What you should do: The records appear below. Repeat them exactly.
---------- Provided entries ----------
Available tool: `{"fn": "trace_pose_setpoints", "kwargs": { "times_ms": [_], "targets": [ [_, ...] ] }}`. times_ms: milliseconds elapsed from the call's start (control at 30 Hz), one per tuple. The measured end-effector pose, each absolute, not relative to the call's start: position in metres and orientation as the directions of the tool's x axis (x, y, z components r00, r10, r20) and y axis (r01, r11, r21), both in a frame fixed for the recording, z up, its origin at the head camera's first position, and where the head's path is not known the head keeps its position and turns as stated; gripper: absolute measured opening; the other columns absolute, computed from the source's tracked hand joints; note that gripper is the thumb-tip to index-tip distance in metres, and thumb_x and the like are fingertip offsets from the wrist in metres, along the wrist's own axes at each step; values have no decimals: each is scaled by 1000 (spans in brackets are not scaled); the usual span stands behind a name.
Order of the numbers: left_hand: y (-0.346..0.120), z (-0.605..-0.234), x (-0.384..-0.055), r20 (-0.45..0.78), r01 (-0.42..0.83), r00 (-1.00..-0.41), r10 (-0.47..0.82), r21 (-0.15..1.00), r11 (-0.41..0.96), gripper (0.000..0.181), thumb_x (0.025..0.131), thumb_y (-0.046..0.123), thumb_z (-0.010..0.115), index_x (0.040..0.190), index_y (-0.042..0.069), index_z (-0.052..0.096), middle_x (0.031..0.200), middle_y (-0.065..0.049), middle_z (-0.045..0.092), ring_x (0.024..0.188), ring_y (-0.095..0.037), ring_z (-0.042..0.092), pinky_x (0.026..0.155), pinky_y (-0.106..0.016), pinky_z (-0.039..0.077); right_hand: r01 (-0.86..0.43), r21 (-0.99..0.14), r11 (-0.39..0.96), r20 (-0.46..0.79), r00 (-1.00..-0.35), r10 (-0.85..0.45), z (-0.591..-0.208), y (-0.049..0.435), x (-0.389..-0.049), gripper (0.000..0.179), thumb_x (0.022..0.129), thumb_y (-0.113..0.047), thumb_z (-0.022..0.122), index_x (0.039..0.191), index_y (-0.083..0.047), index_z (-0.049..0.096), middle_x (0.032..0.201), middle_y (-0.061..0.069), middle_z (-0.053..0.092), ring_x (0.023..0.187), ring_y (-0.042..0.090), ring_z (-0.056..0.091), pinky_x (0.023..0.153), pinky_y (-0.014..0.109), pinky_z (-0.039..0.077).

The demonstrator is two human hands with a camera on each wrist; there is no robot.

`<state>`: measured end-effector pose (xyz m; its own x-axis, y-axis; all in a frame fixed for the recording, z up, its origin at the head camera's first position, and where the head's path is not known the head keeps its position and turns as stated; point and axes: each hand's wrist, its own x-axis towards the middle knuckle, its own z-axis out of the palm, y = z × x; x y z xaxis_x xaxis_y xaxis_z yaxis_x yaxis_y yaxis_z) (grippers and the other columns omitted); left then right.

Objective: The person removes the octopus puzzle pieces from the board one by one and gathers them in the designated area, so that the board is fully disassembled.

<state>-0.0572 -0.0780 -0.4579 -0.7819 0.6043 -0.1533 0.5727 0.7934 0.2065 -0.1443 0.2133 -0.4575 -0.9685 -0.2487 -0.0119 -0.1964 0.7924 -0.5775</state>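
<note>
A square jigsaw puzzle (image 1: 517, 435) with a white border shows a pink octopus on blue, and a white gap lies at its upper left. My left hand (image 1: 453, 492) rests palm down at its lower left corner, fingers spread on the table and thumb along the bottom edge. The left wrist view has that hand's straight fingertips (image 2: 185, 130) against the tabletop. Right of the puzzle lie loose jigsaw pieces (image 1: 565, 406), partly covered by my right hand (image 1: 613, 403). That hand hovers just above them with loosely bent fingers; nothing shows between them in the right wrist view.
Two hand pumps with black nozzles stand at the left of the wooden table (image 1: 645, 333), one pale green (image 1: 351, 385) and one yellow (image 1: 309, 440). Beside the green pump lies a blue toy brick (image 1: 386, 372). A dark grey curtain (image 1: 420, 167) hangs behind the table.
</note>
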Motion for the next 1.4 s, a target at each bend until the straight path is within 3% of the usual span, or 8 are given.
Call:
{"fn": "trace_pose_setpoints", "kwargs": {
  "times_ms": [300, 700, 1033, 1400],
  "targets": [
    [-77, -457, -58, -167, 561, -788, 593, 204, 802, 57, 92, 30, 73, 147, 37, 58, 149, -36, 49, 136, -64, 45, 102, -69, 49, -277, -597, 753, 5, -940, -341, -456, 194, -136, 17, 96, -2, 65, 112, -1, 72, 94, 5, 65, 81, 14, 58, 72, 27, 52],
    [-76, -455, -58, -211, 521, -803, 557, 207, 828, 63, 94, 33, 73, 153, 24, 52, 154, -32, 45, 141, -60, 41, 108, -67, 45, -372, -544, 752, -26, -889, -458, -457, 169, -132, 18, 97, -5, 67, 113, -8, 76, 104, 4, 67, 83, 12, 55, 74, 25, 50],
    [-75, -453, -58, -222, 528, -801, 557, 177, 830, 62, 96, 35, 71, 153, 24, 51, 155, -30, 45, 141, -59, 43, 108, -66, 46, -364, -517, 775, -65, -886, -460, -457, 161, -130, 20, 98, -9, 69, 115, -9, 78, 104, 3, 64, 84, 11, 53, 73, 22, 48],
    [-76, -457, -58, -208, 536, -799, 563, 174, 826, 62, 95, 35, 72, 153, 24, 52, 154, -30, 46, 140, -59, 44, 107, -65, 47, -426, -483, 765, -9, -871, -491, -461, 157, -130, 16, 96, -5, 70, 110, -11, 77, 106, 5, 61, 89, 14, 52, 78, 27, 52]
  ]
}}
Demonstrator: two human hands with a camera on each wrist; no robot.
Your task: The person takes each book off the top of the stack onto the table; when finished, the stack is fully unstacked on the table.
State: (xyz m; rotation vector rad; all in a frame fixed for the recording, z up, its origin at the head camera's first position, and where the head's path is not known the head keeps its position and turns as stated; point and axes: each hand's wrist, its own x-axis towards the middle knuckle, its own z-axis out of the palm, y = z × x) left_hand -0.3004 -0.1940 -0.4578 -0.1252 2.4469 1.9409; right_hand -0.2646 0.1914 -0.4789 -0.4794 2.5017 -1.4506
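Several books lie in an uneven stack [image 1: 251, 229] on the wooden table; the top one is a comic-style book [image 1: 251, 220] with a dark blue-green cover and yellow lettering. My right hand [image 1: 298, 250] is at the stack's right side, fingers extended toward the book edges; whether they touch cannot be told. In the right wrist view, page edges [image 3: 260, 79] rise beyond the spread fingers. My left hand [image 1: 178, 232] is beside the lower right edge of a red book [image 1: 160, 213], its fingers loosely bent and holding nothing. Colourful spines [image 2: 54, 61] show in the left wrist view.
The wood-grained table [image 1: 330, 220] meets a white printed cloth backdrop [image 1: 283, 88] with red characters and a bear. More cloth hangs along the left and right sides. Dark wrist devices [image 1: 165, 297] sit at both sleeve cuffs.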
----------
Output below:
Available tool: `{"fn": "trace_pose_setpoints", "kwargs": { "times_ms": [_], "targets": [ [_, ...] ] }}`. times_ms: milliseconds elapsed from the call's start (control at 30 Hz), one per tuple. The measured end-effector pose, each absolute, not relative to the call's start: position in metres and orientation as the directions of the tool's x axis (x, y, z components r00, r10, r20) and y axis (r01, r11, r21), both in a frame fixed for the recording, z up, its origin at the head camera's first position, and where the head's path is not known the head keeps its position and turns as stated; gripper: absolute measured opening; the other columns absolute, computed from the source's tracked hand joints; note that gripper is the thumb-tip to index-tip distance in metres, and thumb_x and the like are fingertip offsets from the wrist in metres, along the wrist's own axes at each step; values have no decimals: each is scaled by 1000 (spans in brackets are not scaled); the usual span stands behind a name.
Order of the numbers: left_hand: y (-0.346..0.120), z (-0.605..-0.234), x (-0.384..-0.055), r20 (-0.45..0.78), r01 (-0.42..0.83), r00 (-1.00..-0.41), r10 (-0.47..0.82), r21 (-0.15..1.00), r11 (-0.41..0.96), gripper (0.000..0.181), thumb_x (0.025..0.131), thumb_y (-0.046..0.123), thumb_z (-0.010..0.115), index_x (0.040..0.190), index_y (-0.042..0.069), index_z (-0.052..0.096), middle_x (0.031..0.200), middle_y (-0.065..0.049), middle_z (-0.045..0.092), ring_x (0.024..0.188), ring_y (-0.095..0.037), ring_z (-0.042..0.092), pinky_x (0.026..0.155), pinky_y (-0.106..0.016), pinky_z (-0.039..0.077); right_hand: r01 (-0.86..0.43), r21 (-0.99..0.14), r11 (-0.39..0.96), r20 (-0.46..0.79), r00 (-1.00..-0.35), r10 (-0.85..0.45), z (-0.591..-0.208), y (-0.049..0.435), x (-0.389..-0.049), gripper (0.000..0.179), thumb_x (0.022..0.129), thumb_y (-0.113..0.047), thumb_z (-0.022..0.122), index_x (0.039..0.191), index_y (-0.083..0.047), index_z (-0.049..0.096), middle_x (0.032..0.201), middle_y (-0.061..0.069), middle_z (-0.053..0.092), ring_x (0.023..0.187), ring_y (-0.042..0.090), ring_z (-0.056..0.091), pinky_x (0.023..0.153), pinky_y (-0.014..0.109), pinky_z (-0.039..0.077).

The demonstrator is two human hands with a camera on each wrist; there is no robot.

`<state>`: measured end-effector pose (xyz m; its own x-axis, y-axis; all in a frame fixed for the recording, z up, its origin at the head camera's first position, and where the head's path is not known the head keeps its position and turns as stated; point and axes: each hand's wrist, its own x-axis towards the middle knuckle, its own z-axis out of the palm, y = z × x; x y z xaxis_x xaxis_y xaxis_z yaxis_x yaxis_y yaxis_z) (grippers and the other columns omitted); left then right.

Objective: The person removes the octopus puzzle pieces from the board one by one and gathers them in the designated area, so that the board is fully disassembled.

<state>-0.0572 -0.0780 -0.4579 -0.7819 0.6043 -0.1533 0.5727 0.7934 0.2065 -0.1443 0.2133 -0.4575 -0.9685 -0.2487 -0.0119 -0.1964 0.7924 -0.5775</state>
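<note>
A square jigsaw puzzle (image 1: 517, 435) with a white border shows a pink octopus on blue, and a white gap lies at its upper left. My left hand (image 1: 453, 492) rests palm down at its lower left corner, fingers spread on the table and thumb along the bottom edge. The left wrist view has that hand's straight fingertips (image 2: 185, 130) against the tabletop. Right of the puzzle lie loose jigsaw pieces (image 1: 565, 406), partly covered by my right hand (image 1: 613, 403). That hand hovers just above them with loosely bent fingers; nothing shows between them in the right wrist view.
Two hand pumps with black nozzles stand at the left of the wooden table (image 1: 645, 333), one pale green (image 1: 351, 385) and one yellow (image 1: 309, 440). Beside the green pump lies a blue toy brick (image 1: 386, 372). A dark grey curtain (image 1: 420, 167) hangs behind the table.
</note>
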Motion for the next 1.4 s, a target at each bend until the straight path is within 3% of the usual span, or 8 are given.
Call:
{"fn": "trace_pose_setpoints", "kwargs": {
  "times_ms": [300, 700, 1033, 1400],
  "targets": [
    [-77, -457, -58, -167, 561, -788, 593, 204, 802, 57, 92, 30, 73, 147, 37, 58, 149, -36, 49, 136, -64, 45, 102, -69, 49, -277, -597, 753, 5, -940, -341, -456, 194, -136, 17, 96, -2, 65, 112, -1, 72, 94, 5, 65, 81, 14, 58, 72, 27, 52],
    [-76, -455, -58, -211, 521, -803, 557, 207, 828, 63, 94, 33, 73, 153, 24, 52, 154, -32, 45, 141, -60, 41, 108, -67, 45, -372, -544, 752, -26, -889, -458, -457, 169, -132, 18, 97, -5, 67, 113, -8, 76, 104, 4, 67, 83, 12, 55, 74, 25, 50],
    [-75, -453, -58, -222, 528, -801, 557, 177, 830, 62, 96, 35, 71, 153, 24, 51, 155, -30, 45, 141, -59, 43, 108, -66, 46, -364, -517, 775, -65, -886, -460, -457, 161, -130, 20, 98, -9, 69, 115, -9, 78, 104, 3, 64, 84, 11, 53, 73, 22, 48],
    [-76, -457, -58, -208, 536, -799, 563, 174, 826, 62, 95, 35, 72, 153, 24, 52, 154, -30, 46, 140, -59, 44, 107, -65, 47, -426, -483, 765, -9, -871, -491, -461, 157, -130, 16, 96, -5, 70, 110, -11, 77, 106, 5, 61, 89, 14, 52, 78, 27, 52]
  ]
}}
Demonstrator: two human hands with a camera on each wrist; no robot.
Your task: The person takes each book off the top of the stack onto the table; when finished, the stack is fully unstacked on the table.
State: (xyz m; rotation vector rad; all in a frame fixed for the recording, z up, its origin at the head camera's first position, and where the head's path is not known the head keeps its position and turns as stated; point and axes: each hand's wrist, its own x-axis towards the middle knuckle, its own z-axis out of the palm, y = z × x) left_hand -0.3004 -0.1940 -0.4578 -0.1252 2.4469 1.9409; right_hand -0.2646 0.1914 -0.4789 -0.4794 2.5017 -1.4506
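Several books lie in an uneven stack [image 1: 251, 229] on the wooden table; the top one is a comic-style book [image 1: 251, 220] with a dark blue-green cover and yellow lettering. My right hand [image 1: 298, 250] is at the stack's right side, fingers extended toward the book edges; whether they touch cannot be told. In the right wrist view, page edges [image 3: 260, 79] rise beyond the spread fingers. My left hand [image 1: 178, 232] is beside the lower right edge of a red book [image 1: 160, 213], its fingers loosely bent and holding nothing. Colourful spines [image 2: 54, 61] show in the left wrist view.
The wood-grained table [image 1: 330, 220] meets a white printed cloth backdrop [image 1: 283, 88] with red characters and a bear. More cloth hangs along the left and right sides. Dark wrist devices [image 1: 165, 297] sit at both sleeve cuffs.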

The exercise has no further content.